-- Exercise details --
Reprint the whole of the data exactly.

-- Input for this task --
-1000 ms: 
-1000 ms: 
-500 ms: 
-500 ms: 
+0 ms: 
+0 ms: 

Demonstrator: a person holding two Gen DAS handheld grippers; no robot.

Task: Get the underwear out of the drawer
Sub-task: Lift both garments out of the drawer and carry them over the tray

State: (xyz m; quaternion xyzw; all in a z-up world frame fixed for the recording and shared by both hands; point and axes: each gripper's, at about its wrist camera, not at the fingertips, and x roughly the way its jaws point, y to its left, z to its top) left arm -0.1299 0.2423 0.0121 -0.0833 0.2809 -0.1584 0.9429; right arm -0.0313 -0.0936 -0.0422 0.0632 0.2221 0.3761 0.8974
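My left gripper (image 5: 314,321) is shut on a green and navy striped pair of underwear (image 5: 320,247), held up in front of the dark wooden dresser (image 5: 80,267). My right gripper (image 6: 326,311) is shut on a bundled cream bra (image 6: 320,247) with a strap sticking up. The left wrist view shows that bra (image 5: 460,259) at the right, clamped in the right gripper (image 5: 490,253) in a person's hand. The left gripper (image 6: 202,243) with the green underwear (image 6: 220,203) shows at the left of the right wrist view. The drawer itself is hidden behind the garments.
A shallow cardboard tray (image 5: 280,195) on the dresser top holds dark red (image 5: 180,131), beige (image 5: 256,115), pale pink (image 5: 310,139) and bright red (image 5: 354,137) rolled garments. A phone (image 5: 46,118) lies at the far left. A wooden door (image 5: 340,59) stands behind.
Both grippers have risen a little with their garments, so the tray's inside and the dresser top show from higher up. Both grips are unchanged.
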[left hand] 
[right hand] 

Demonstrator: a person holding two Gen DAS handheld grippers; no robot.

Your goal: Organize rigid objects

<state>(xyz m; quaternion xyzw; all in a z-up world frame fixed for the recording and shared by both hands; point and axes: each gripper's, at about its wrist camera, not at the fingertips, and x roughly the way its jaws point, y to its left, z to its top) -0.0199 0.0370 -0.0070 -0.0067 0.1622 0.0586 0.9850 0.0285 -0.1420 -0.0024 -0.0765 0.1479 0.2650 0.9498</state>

-- Task answer --
-1000 ms: 
-1000 ms: 
-500 ms: 
-500 ms: 
+0 ms: 
+0 ms: 

Demonstrator: a person holding two Gen DAS handheld grippers; no robot.

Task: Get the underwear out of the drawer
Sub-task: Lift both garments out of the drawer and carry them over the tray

State: (xyz m; quaternion xyzw; all in a z-up world frame fixed for the recording and shared by both hands; point and axes: each gripper's, at about its wrist camera, not at the fingertips, and x roughly the way its jaws point, y to its left, z to its top) left arm -0.1299 0.2423 0.0121 -0.0833 0.2809 -0.1584 0.9429; right arm -0.0313 -0.0936 -0.0422 0.0632 0.2221 0.3761 0.8974
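My left gripper (image 5: 314,321) is shut on a green and navy striped pair of underwear (image 5: 320,247), held up in front of the dark wooden dresser (image 5: 80,267). My right gripper (image 6: 326,311) is shut on a bundled cream bra (image 6: 320,247) with a strap sticking up. The left wrist view shows that bra (image 5: 460,259) at the right, clamped in the right gripper (image 5: 490,253) in a person's hand. The left gripper (image 6: 202,243) with the green underwear (image 6: 220,203) shows at the left of the right wrist view. The drawer itself is hidden behind the garments.
A shallow cardboard tray (image 5: 280,195) on the dresser top holds dark red (image 5: 180,131), beige (image 5: 256,115), pale pink (image 5: 310,139) and bright red (image 5: 354,137) rolled garments. A phone (image 5: 46,118) lies at the far left. A wooden door (image 5: 340,59) stands behind.
Both grippers have risen a little with their garments, so the tray's inside and the dresser top show from higher up. Both grips are unchanged.
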[left hand] 
[right hand] 

Demonstrator: a person holding two Gen DAS handheld grippers; no robot.

Your goal: Organize rigid objects

<state>(xyz m; quaternion xyzw; all in a z-up world frame fixed for the recording and shared by both hands; point and axes: each gripper's, at about its wrist camera, not at the fingertips, and x roughly the way its jaws point, y to its left, z to its top) -0.0199 0.0370 -0.0070 -0.0067 0.1622 0.0586 0.9850 0.0285 -0.1420 -0.0024 -0.0765 0.1479 0.2650 0.9498</state>

This output contains the complete answer.